> What the task asks
Every entry needs to be written out again exactly.

Data entries:
──────────

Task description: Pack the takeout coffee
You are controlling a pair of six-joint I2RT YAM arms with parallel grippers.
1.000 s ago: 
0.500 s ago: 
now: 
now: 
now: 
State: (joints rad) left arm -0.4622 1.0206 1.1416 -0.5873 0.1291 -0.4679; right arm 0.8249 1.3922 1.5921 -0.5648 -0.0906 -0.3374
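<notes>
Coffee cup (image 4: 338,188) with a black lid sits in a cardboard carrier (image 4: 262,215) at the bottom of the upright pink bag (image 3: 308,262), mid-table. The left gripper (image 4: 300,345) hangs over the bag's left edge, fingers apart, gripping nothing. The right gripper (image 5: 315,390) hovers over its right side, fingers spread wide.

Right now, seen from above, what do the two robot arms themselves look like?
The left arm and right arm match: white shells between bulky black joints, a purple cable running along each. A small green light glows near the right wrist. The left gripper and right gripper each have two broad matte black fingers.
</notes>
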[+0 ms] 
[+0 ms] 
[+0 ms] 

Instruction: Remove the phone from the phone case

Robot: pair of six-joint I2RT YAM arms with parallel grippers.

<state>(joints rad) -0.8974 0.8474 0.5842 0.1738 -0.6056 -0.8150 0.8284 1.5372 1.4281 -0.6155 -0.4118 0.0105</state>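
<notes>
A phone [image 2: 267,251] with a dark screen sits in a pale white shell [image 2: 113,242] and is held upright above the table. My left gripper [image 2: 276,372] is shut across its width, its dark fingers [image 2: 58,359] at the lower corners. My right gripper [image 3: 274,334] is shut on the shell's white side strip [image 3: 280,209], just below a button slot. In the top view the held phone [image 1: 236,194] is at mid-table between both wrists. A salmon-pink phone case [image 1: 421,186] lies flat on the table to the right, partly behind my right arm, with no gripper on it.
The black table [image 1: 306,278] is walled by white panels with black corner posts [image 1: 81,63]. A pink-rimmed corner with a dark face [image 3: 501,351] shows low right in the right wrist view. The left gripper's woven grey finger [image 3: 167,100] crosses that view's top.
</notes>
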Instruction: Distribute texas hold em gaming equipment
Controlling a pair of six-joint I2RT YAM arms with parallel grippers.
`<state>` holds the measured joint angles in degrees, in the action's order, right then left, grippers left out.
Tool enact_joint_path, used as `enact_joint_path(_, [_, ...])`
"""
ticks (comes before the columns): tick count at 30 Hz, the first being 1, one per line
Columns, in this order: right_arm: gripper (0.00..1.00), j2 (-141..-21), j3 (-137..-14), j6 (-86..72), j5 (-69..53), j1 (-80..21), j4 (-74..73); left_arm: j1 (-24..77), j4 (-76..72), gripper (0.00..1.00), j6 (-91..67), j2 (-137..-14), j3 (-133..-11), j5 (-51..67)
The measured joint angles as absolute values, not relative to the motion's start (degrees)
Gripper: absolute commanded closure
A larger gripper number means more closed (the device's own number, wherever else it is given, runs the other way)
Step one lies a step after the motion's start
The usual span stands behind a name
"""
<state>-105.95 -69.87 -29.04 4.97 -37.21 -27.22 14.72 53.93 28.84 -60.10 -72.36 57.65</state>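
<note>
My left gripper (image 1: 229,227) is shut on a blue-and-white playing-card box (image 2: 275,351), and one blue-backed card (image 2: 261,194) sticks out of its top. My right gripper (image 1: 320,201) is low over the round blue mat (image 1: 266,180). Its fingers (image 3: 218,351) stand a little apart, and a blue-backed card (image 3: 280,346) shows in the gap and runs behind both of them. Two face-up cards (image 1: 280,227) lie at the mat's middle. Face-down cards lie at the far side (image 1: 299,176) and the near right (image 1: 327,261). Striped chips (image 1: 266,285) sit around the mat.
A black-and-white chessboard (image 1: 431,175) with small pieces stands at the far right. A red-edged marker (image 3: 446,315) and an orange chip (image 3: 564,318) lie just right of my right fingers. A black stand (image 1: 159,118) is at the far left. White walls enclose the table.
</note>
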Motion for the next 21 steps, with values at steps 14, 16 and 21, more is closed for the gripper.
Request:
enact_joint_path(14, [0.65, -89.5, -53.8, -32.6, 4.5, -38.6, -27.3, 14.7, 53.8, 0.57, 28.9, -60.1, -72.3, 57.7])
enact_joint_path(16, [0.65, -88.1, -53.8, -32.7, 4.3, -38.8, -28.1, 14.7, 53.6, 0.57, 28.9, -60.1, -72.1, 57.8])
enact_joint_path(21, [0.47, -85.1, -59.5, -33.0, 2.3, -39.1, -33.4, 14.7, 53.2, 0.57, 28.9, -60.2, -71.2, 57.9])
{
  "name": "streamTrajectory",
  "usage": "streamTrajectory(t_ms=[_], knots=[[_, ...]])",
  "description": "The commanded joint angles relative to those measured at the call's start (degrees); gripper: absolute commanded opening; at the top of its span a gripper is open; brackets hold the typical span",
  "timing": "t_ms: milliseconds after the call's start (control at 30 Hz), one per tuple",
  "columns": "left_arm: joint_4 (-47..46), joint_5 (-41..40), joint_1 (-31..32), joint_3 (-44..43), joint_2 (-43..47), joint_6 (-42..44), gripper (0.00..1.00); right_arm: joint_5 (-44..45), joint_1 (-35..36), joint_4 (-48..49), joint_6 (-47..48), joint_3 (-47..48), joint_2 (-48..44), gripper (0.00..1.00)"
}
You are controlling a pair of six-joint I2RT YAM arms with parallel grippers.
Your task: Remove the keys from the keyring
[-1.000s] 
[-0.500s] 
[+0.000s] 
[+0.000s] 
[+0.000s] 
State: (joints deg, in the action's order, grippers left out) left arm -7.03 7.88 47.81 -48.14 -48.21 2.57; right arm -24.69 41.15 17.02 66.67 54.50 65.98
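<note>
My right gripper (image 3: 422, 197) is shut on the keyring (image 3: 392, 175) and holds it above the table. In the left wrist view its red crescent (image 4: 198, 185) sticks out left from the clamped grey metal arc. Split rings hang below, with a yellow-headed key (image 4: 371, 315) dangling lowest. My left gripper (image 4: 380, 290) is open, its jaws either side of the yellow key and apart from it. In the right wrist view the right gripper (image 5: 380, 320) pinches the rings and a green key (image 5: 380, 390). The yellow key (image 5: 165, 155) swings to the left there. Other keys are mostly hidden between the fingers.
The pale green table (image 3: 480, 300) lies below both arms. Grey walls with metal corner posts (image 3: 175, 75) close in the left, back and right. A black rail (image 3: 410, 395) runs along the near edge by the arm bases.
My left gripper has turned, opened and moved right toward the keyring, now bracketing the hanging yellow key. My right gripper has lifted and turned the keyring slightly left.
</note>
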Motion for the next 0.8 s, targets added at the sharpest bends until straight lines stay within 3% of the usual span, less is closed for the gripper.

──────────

> Your solution
Task description: Pack the takeout coffee
You are controlling a pair of six-joint I2RT YAM arms with parallel grippers.
1.000 s ago: 
0.500 s ago: 
now: 
now: 
now: 
State: (joints rad) left arm -0.4622 1.0206 1.1416 -0.5873 0.1291 -0.4679; right arm 0.8249 1.3922 1.5921 -0.5648 -0.0906 -0.3374
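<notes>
Coffee cup (image 4: 338,188) with a black lid sits in a cardboard carrier (image 4: 262,215) at the bottom of the upright pink bag (image 3: 308,262), mid-table. The left gripper (image 4: 300,345) hangs over the bag's left edge, fingers apart, gripping nothing. The right gripper (image 5: 315,390) hovers over its right side, fingers spread wide.

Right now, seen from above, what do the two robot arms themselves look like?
The left arm and right arm match: white shells between bulky black joints, a purple cable running along each. A small green light glows near the right wrist. The left gripper and right gripper each have two broad matte black fingers.
</notes>
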[+0 ms] 
[+0 ms] 
[+0 ms] 

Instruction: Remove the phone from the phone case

Robot: pair of six-joint I2RT YAM arms with parallel grippers.

<state>(joints rad) -0.8974 0.8474 0.5842 0.1738 -0.6056 -0.8150 0.8284 1.5372 1.4281 -0.6155 -0.4118 0.0105</state>
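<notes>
A phone [image 2: 267,251] with a dark screen sits in a pale white shell [image 2: 113,242] and is held upright above the table. My left gripper [image 2: 276,372] is shut across its width, its dark fingers [image 2: 58,359] at the lower corners. My right gripper [image 3: 274,334] is shut on the shell's white side strip [image 3: 280,209], just below a button slot. In the top view the held phone [image 1: 236,194] is at mid-table between both wrists. A salmon-pink phone case [image 1: 421,186] lies flat on the table to the right, partly behind my right arm, with no gripper on it.
The black table [image 1: 306,278] is walled by white panels with black corner posts [image 1: 81,63]. A pink-rimmed corner with a dark face [image 3: 501,351] shows low right in the right wrist view. The left gripper's woven grey finger [image 3: 167,100] crosses that view's top.
</notes>
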Instruction: Distribute texas hold em gaming equipment
Controlling a pair of six-joint I2RT YAM arms with parallel grippers.
`<state>` holds the measured joint angles in degrees, in the action's order, right then left, grippers left out.
Tool enact_joint_path, used as `enact_joint_path(_, [_, ...])`
"""
ticks (comes before the columns): tick count at 30 Hz, the first being 1, one per line
Columns, in this order: right_arm: gripper (0.00..1.00), j2 (-141..-21), j3 (-137..-14), j6 (-86..72), j5 (-69..53), j1 (-80..21), j4 (-74..73); left_arm: j1 (-24..77), j4 (-76..72), gripper (0.00..1.00), j6 (-91..67), j2 (-137..-14), j3 (-133..-11), j5 (-51..67)
The measured joint angles as absolute values, not relative to the motion's start (degrees)
Gripper: absolute commanded closure
A larger gripper number means more closed (the device's own number, wherever else it is given, runs the other way)
Step one lies a step after the motion's start
The usual span stands behind a name
"""
<state>-105.95 -69.87 -29.04 4.97 -37.21 -27.22 14.72 53.93 28.84 -60.10 -72.36 57.65</state>
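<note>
My left gripper (image 1: 229,227) is shut on a blue-and-white playing-card box (image 2: 275,351), and one blue-backed card (image 2: 261,194) sticks out of its top. My right gripper (image 1: 320,201) is low over the round blue mat (image 1: 266,180). Its fingers (image 3: 218,351) stand a little apart, and a blue-backed card (image 3: 280,346) shows in the gap and runs behind both of them. Two face-up cards (image 1: 280,227) lie at the mat's middle. Face-down cards lie at the far side (image 1: 299,176) and the near right (image 1: 327,261). Striped chips (image 1: 266,285) sit around the mat.
A black-and-white chessboard (image 1: 431,175) with small pieces stands at the far right. A red-edged marker (image 3: 446,315) and an orange chip (image 3: 564,318) lie just right of my right fingers. A black stand (image 1: 159,118) is at the far left. White walls enclose the table.
</note>
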Motion for the next 21 steps, with values at steps 14, 16 and 21, more is closed for the gripper.
Request:
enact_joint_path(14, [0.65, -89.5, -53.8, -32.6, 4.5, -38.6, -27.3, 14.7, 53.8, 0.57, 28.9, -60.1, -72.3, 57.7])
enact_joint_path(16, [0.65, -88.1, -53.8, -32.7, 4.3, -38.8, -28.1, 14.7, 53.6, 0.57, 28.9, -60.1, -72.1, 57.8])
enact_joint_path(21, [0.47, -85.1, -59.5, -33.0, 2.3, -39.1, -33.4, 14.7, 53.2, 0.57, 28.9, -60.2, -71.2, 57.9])
{
  "name": "streamTrajectory",
  "usage": "streamTrajectory(t_ms=[_], knots=[[_, ...]])",
  "description": "The commanded joint angles relative to those measured at the call's start (degrees); gripper: absolute commanded opening; at the top of its span a gripper is open; brackets hold the typical span",
  "timing": "t_ms: milliseconds after the call's start (control at 30 Hz), one per tuple",
  "columns": "left_arm: joint_4 (-47..46), joint_5 (-41..40), joint_1 (-31..32), joint_3 (-44..43), joint_2 (-43..47), joint_6 (-42..44), gripper (0.00..1.00); right_arm: joint_5 (-44..45), joint_1 (-35..36), joint_4 (-48..49), joint_6 (-47..48), joint_3 (-47..48), joint_2 (-48..44), gripper (0.00..1.00)"
}
You are controlling a pair of six-joint I2RT YAM arms with parallel grippers.
Your task: Remove the keys from the keyring
[-1.000s] 
[-0.500s] 
[+0.000s] 
[+0.000s] 
[+0.000s] 
State: (joints deg, in the action's order, grippers left out) left arm -7.03 7.88 47.81 -48.14 -48.21 2.57; right arm -24.69 41.15 17.02 66.67 54.50 65.98
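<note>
My right gripper (image 3: 422, 197) is shut on the keyring (image 3: 392, 175) and holds it above the table. In the left wrist view its red crescent (image 4: 198, 185) sticks out left from the clamped grey metal arc. Split rings hang below, with a yellow-headed key (image 4: 371, 315) dangling lowest. My left gripper (image 4: 380, 290) is open, its jaws either side of the yellow key and apart from it. In the right wrist view the right gripper (image 5: 380, 320) pinches the rings and a green key (image 5: 380, 390). The yellow key (image 5: 165, 155) swings to the left there. Other keys are mostly hidden between the fingers.
The pale green table (image 3: 480, 300) lies below both arms. Grey walls with metal corner posts (image 3: 175, 75) close in the left, back and right. A black rail (image 3: 410, 395) runs along the near edge by the arm bases.
My left gripper has turned, opened and moved right toward the keyring, now bracketing the hanging yellow key. My right gripper has lifted and turned the keyring slightly left.
</note>
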Motion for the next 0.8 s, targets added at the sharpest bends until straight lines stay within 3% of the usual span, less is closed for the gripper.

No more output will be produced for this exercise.